Die UN-Simultandolmetscherin Silvia Broome (Nicole Kidman) hört nach der Arbeitszeit über ihre Kopfhörer ein Mordkomplott mit. Jemand innerhalb der UNO plant ein Attentat auf einen Staatschef, der bald vor der UNO eine Rede halten soll.
Silvia stammt aus dem gleichen Land wie der Diktator, der ermordet werden soll. Ihre Eltern wurden Opfer seines Regimes und Silvia hält Informationen zurück. Das macht sie für Tobin Keller (Sean Penn), den zuständigen Ermittler zu einer unglaubwürdigen Zeugin.
Aus dieser Ausgangslage macht Sydney Pollack einen Politthriller, der nichts zu wünschen übrig lässt. Besonders erfreulich ist, dass Sydney Pollack nicht die nackte Gewalt in den Mittelpunkt seines Films stellt.
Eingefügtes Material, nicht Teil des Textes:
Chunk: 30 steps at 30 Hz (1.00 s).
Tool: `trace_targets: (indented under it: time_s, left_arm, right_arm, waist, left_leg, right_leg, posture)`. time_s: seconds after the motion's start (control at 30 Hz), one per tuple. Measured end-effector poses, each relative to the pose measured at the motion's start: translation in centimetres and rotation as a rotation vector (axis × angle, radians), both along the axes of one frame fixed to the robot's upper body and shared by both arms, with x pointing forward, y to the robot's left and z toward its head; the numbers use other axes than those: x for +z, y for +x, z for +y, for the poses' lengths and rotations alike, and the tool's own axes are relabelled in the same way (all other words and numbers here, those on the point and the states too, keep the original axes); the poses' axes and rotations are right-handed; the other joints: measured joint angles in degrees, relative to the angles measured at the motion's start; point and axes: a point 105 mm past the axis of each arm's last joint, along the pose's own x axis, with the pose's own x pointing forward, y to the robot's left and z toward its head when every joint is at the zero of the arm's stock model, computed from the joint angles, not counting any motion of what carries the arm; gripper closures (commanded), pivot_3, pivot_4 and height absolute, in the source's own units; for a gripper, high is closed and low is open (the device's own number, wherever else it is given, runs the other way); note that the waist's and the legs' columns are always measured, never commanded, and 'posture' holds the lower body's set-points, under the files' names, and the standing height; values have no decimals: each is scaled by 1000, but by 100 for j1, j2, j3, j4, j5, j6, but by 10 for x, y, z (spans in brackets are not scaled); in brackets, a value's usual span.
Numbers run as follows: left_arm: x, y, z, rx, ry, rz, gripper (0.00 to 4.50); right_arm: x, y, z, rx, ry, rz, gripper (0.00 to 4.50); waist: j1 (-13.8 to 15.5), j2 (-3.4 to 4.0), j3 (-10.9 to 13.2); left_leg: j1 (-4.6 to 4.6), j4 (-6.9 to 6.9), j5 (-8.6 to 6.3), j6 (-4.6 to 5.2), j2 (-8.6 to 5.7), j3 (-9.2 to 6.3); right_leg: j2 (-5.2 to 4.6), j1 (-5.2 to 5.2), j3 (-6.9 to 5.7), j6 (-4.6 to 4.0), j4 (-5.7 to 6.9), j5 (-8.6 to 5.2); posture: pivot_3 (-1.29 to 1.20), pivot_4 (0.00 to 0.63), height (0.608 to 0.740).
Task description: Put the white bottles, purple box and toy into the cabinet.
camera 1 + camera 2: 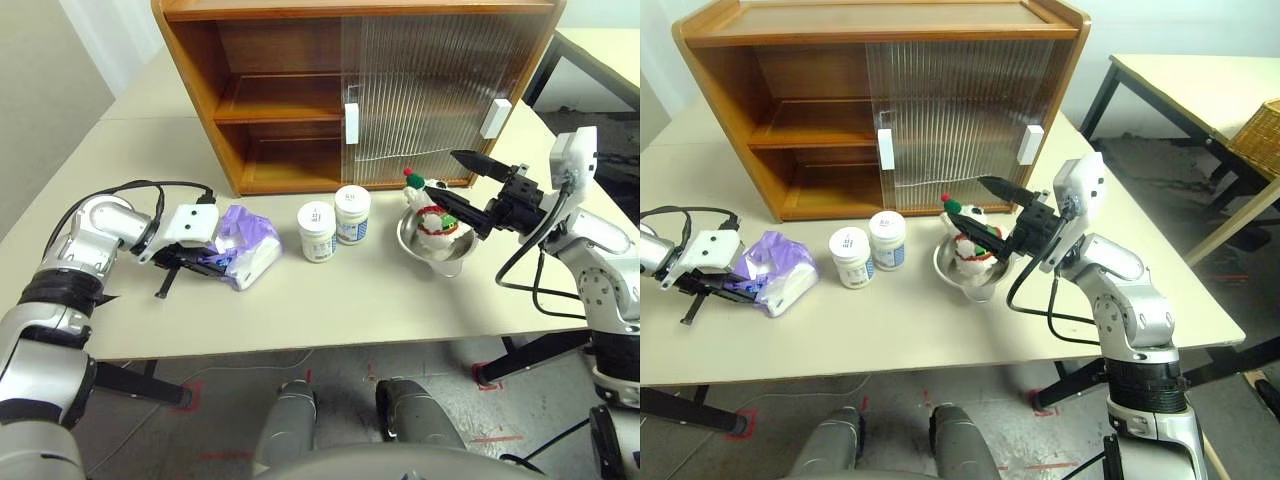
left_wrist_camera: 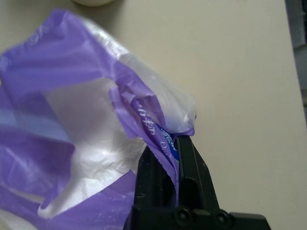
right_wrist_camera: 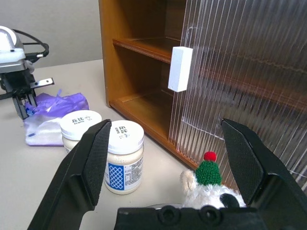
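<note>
The purple box (image 1: 248, 246) lies on the table at the left, its wrapper crumpled. My left gripper (image 2: 175, 141) is shut on a fold of that wrapper at the pack's left end. Two white bottles (image 1: 317, 232) (image 1: 352, 214) stand side by side in the middle. To their right the toy (image 1: 432, 220) sits in a steel bowl (image 1: 443, 259). My right gripper (image 1: 463, 186) hangs open just above and to the right of the toy, holding nothing. Behind everything stands the cabinet (image 1: 200, 60), its left half open and its ribbed sliding doors (image 1: 430, 90) covering the right half.
The table's front edge (image 1: 330, 340) runs close below the objects. Black cables (image 1: 150, 187) loop over my left wrist. A second table (image 1: 1200, 80) and a wicker basket (image 1: 1262, 125) stand off to the right.
</note>
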Motion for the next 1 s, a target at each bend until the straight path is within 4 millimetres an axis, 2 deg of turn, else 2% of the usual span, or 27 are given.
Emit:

Das bedrohliche Szenario entwickelt sich aus den undurchschaubaren Machenschaften der Verschwörer im Hintergrund.
Die größte Stärke des Films liegt in der Vielfalt von Perspektiven und Handlungsebenen. Nach gängiger Drehbuchtheorie sollte so eine „full argumented story“ eigentlich Standard sein. Doch das Hollywood–Kino verzichtet heute zugunsten plakativer Botschaften gerne auf Komplexität. Und der, sich „künstlerisch“ fühlende europäische Film konzentriert sich oft auf wenige Aspekte eines Themas und verliert dabei das triviale Ganze des Geschichtenerzählens aus dem Auge.
Auch „Die Dolmetscherin“ kann nicht ganz an den aktuellen Strömungen vorbei gehen. Die Filmmusik greift beispielsweise sehr tief in die Trickkiste der Gefühle.
Doch hinter diesen Zugeständnissen an den Mainstream erleben wir eine vielschichtige Filmstruktur. „Im Anfang war das Wort.“ Dieser erste Satz des Johannesevangeliums zieht sich als thematischer Leitfaden durch den Film. Politik und Diplomatie sind nur Worte. Doch die Worte haben reale Konsequenzen. Wie gehen wir mit den Worten um? Silvia hat ihre leidvollen Erfahrungen mit dem Glauben an große Worte gemacht. Trotzdem steht sie heute als „Interpreter“ im Dienst dieser Worte. Wie interpretieren wir den Wert des Wortes, wenn es bewusst zur Lüge eingesetzt werden kann?
Auf der persönlichen Ebene stehen sich mit Silvia Broome und Tobin Keller zwei Menschen gegenüber, deren beider Leben intensiv von Tod und Verlust bestimmt wird. Auch hier sind es wieder die Worte, die ausgesprochenen und die verschwiegenen, die die Entwicklung vorantreiben.
Nicht darüber reden können; von den Worten eines verstorbenen, geliebten Menschen nicht loslassen können; Das Unfassbare in Worte fassen und niederschreiben, um so wenigstens die Illusion von der Kontrolle des Unkontrollierbaren zu erlangen: Für viele solche Momentaufnahmen findet Sydney Pollack in seiner Inszenierung Zeit, ohne dabei die Hauptsache zu vernachlässigen: „Die Dolmetscherin“ bleibt ein Thriller voll Suspense vom Anfang bis zum Schluss.